### GOAL OF THE EXERCISE:
Every line from the one with "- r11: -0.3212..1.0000" through the end of the material should be written out character for character. Lines before it are excluded.
*** GIVEN DATA Section Begins ***
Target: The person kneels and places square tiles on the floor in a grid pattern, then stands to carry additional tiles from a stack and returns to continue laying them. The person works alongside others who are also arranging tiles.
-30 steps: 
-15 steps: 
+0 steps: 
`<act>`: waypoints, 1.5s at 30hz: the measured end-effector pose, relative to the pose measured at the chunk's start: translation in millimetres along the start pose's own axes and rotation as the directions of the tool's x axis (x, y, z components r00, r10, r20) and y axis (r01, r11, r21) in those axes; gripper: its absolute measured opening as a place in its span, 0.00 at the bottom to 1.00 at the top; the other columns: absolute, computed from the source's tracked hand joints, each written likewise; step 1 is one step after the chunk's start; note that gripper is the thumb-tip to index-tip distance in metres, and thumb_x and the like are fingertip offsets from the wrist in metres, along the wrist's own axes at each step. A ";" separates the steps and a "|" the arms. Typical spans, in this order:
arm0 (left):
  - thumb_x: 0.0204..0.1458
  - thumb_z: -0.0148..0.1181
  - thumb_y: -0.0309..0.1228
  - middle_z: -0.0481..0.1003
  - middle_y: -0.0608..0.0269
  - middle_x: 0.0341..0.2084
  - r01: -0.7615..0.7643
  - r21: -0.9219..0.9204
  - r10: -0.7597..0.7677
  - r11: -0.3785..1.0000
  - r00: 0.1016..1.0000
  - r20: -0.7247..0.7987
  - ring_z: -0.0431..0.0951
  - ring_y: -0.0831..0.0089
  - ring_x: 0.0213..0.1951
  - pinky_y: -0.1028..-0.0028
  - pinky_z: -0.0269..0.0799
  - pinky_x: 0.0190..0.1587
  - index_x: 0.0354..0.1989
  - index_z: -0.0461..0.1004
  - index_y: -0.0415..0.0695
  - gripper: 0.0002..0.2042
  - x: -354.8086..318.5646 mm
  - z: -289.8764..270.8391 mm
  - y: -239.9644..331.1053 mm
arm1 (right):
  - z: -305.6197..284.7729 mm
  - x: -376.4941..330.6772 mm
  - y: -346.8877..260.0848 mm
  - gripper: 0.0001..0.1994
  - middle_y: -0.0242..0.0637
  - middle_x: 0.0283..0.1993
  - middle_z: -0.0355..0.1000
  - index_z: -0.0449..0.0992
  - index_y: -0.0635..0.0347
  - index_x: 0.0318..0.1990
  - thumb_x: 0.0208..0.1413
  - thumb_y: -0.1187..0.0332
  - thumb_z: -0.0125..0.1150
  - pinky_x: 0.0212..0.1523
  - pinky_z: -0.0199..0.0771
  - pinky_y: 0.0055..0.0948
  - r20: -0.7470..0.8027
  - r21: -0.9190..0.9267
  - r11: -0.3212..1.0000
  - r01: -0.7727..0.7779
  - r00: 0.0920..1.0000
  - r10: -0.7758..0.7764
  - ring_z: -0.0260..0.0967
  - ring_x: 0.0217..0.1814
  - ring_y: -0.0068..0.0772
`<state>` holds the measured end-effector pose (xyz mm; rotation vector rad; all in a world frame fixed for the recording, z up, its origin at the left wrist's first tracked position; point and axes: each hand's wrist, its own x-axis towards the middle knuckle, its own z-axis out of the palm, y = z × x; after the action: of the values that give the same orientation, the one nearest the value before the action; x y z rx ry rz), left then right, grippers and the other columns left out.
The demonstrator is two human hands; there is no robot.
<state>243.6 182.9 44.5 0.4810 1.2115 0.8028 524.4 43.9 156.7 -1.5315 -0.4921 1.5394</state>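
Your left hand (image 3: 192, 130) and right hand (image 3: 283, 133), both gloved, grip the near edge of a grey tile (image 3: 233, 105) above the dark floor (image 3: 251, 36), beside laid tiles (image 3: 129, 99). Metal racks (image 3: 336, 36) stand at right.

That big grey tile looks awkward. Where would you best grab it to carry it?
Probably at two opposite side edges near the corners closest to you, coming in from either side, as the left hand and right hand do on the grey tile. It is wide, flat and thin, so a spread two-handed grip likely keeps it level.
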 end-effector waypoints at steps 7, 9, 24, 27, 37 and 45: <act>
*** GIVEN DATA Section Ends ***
### FINAL ANSWER:
  - r11: -0.3212..1.0000
  - r01: -0.7727..0.7779
  - r00: 0.0920..1.0000
  - r10: -0.7758..0.7764
  - ring_z: -0.0260..0.0967
  - ring_x: 0.0217..0.1814
  - ring_y: -0.0068..0.0772
`<state>` holds the measured end-effector pose (xyz mm; rotation vector rad; all in a world frame fixed for the recording, z up, its origin at the left wrist's first tracked position; point and axes: each hand's wrist, its own x-axis towards the middle knuckle, its own z-axis out of the palm, y = z × x; after the action: of the values that give the same orientation, the one nearest the value before the action; x y z rx ry rz), left then right, grippers and the other columns left out.
The demonstrator is two human hands; there is no robot.
<state>243.6 182.9 44.5 0.4810 1.2115 0.8028 524.4 43.9 156.7 -1.5315 -0.4921 1.5394</state>
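Your left hand (image 3: 192, 130) and right hand (image 3: 283, 133), both gloved, grip the near edge of a grey tile (image 3: 233, 105) above the dark floor (image 3: 251, 36), beside laid tiles (image 3: 129, 99). Metal racks (image 3: 336, 36) stand at right.

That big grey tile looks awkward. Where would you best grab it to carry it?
Probably at two opposite side edges near the corners closest to you, coming in from either side, as the left hand and right hand do on the grey tile. It is wide, flat and thin, so a spread two-handed grip likely keeps it level.
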 end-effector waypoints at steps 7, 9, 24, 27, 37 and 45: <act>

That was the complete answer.